Congress has the authority to impeach and remove a president based on abuses of executive power and based even on constitutionally permissible actions — e.g., a pardon issued to silence a witness. Mueller is not Congress, nor does he work for Congress. He is a prosecutor, whose burden is to prove statutory crimes. He is, moreover, a subordinate executive official; if the president’s actions are constitutionally legitimate, it is not his place to question whether they are tainted by untoward motives.
The president’s attorneys are also correct in asserting that no federal prosecutor should seek a president’s testimony, much less attempt to compel it by grand-jury subpoena, absent a demonstration “with specificity” that the information sought is “important” to proving a serious crime, and that it “is not practically available from another source.” (The lawyers here quote the D.C. Circuit Court’s 1997 Espy decision.) It is doubtful that Mueller can establish either condition.
Unless there is a smoking gun against the president that is lurking unseen even in the private jousting between Trump’s team and Mueller, the special prosecutor should be wrapping up the obstruction aspect of his probe.
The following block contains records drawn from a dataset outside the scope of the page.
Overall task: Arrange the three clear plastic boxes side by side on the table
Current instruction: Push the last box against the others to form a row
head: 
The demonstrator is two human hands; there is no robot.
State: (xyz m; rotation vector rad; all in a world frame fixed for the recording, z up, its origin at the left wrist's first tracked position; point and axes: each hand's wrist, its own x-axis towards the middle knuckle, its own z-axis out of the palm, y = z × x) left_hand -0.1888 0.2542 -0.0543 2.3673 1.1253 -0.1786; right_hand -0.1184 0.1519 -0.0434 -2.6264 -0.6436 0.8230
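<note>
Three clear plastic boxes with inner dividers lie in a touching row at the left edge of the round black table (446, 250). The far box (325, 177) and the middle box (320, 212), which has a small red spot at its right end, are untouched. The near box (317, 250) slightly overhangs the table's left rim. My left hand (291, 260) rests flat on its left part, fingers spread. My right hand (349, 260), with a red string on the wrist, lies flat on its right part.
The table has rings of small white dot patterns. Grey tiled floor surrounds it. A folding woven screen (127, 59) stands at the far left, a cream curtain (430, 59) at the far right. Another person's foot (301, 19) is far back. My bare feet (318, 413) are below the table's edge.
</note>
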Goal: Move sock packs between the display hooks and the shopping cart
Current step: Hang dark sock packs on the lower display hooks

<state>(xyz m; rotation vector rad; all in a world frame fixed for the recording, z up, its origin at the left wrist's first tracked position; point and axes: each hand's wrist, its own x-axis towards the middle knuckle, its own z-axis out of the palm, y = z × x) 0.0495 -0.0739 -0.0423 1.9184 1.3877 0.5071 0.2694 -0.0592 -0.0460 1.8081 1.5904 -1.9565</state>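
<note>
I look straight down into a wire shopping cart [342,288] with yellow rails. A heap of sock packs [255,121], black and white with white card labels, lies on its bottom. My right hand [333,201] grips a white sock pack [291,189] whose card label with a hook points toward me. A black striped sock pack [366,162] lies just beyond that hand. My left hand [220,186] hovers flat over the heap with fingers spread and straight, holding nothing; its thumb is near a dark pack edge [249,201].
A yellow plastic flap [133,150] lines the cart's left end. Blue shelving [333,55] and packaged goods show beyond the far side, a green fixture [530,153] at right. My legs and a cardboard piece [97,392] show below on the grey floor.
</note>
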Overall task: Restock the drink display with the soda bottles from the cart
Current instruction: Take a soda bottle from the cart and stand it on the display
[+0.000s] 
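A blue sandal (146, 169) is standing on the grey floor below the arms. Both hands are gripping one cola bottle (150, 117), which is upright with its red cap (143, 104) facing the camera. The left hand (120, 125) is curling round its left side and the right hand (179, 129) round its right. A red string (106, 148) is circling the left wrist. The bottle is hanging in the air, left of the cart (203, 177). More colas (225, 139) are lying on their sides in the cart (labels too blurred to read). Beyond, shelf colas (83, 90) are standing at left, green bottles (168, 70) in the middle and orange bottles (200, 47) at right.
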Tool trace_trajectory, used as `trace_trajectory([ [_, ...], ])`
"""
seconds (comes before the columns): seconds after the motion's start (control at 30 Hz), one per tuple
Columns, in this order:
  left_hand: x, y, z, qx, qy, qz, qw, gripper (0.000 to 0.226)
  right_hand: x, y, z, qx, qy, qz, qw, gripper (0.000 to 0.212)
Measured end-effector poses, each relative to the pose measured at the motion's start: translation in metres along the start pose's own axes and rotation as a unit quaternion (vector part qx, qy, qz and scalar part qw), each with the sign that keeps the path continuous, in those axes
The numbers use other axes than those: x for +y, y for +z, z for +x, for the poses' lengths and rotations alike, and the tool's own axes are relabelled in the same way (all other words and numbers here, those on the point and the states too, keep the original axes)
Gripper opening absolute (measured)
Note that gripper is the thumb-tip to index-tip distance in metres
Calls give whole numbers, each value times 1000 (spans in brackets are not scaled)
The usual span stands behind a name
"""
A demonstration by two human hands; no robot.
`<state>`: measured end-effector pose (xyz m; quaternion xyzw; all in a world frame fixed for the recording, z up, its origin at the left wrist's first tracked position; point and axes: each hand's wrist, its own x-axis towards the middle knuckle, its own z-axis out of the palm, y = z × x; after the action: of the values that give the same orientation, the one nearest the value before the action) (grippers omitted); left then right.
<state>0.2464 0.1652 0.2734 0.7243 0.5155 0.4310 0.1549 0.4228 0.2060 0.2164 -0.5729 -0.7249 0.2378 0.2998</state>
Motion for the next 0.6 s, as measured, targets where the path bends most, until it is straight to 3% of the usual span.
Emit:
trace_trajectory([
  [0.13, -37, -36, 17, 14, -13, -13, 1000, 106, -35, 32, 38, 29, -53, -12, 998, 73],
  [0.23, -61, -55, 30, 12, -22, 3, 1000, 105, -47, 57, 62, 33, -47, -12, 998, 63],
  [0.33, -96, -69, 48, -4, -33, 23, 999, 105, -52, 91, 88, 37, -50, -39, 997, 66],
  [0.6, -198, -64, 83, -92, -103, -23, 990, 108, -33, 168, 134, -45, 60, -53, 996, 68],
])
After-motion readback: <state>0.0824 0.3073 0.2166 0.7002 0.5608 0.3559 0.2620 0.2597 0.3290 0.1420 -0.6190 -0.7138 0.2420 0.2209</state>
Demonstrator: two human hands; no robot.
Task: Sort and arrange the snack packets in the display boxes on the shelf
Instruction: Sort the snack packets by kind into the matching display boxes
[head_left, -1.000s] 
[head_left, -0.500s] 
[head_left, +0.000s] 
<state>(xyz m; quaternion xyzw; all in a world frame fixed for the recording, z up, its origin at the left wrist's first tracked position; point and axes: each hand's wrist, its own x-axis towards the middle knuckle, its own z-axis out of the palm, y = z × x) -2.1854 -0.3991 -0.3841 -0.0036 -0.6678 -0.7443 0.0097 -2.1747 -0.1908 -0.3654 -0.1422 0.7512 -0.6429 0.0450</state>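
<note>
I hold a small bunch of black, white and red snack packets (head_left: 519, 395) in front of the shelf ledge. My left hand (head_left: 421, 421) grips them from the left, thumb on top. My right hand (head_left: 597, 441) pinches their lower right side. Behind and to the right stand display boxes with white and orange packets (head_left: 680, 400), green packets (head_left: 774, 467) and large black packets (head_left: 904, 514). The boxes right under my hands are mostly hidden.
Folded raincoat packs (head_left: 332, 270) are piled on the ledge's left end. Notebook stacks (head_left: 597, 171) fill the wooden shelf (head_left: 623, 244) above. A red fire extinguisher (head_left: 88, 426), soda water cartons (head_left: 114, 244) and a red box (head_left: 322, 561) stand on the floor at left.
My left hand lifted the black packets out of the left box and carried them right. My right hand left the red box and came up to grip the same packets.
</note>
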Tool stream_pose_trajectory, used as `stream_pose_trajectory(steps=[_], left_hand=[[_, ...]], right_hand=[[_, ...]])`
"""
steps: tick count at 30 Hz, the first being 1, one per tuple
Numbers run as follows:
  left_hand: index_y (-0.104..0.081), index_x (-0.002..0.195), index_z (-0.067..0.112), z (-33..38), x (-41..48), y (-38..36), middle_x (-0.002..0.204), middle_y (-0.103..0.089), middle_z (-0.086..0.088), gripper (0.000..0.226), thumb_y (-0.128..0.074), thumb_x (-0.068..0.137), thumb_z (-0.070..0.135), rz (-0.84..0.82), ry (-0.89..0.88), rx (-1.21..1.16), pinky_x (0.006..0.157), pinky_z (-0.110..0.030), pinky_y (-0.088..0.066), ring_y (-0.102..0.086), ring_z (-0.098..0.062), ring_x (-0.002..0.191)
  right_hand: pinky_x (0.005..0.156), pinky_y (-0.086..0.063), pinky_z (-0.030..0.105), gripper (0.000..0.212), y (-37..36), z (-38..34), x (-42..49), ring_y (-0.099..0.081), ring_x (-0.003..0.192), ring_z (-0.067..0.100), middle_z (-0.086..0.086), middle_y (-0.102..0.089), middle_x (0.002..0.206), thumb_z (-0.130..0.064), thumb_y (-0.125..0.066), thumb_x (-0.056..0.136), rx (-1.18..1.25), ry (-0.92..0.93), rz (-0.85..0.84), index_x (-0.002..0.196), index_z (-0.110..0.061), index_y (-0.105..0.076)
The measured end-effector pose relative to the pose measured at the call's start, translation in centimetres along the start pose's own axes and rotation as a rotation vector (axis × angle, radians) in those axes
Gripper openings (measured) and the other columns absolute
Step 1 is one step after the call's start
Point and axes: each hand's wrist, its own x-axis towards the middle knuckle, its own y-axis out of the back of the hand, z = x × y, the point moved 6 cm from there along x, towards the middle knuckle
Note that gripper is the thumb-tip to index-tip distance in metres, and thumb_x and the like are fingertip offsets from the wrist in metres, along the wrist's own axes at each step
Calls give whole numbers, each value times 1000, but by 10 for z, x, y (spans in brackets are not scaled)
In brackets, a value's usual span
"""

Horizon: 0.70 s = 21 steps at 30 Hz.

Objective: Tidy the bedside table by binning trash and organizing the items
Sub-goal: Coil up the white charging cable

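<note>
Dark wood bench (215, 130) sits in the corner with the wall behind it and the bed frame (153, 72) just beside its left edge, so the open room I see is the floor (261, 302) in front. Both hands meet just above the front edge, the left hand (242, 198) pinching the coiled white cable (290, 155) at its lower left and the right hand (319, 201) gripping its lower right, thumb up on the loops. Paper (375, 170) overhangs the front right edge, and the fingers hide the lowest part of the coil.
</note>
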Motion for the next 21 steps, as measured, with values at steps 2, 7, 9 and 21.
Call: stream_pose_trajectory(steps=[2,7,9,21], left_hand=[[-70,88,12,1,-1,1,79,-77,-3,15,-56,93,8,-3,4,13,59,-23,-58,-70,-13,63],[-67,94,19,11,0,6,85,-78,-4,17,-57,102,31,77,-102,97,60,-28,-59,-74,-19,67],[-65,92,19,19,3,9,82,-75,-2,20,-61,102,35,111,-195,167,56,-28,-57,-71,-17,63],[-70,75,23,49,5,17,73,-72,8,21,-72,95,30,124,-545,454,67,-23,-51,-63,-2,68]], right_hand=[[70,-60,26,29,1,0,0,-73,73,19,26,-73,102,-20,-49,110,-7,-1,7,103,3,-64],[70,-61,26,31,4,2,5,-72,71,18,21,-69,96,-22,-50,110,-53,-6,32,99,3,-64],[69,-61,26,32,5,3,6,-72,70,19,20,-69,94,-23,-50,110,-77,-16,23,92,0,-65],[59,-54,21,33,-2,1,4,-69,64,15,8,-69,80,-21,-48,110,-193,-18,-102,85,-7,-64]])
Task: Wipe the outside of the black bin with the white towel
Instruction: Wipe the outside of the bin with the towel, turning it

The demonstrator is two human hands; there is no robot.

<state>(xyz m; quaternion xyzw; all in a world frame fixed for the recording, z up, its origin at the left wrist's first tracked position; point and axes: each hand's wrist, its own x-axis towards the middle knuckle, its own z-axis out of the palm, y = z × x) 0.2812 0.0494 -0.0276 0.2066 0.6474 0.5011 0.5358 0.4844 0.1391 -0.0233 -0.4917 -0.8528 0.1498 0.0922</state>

Even if one believes Trump botched the firing of Comey (he did), and even if one is skeptical of Trump’s claim that the firing was unrelated to the Russia investigation (we suspect it had much to do with Comey’s refusal to state publicly his private assurances that Trump was not suspected of wrongdoing), Trump’s removal of Comey was still legitimate, and, as we have opined, justified. Moreover, even if one believes (as we do) that presidents should refrain from involvement in ongoing investigations, especially involving political allies such as Flynn, the president’s authority to assert himself is clear — indeed, Trump could legitimately have ordered the Flynn investigation to be dropped, or pardoned Flynn.
And as a practical matter, there was no obstruction. Comey’s removal did not impede the Russia investigation in the slightest. Regarding the Flynn probe specifically, Comey never reported to the Justice Department that he had been obstructed, and Flynn was ultimately prosecuted and convicted.
Regardless, Mueller can’t legitimately claim that the information he wants from Trump is unavailable from any other source. He has collected voluminous documentary evidence and extensively questioned other participants in Comey’s termination and Flynn’s investigation. The prosecutor does not need the president’s testimony to prove what happened. Nor does he need it to establish Trump’s state of mind. Unless Trump committed an illegal act, his intentions are irrelevant; and even if they were arguably relevant, it is commonplace for prosecutors to prove mens rea without testimony from the subjects under investigation.
In short, unless there is a smoking gun against the president that is lurking unseen even in the private jousting between Trump’s team and Mueller, the special prosecutor should be wrapping up the obstruction aspect of his probe rather than extending it via a court fight over the president’s testimony.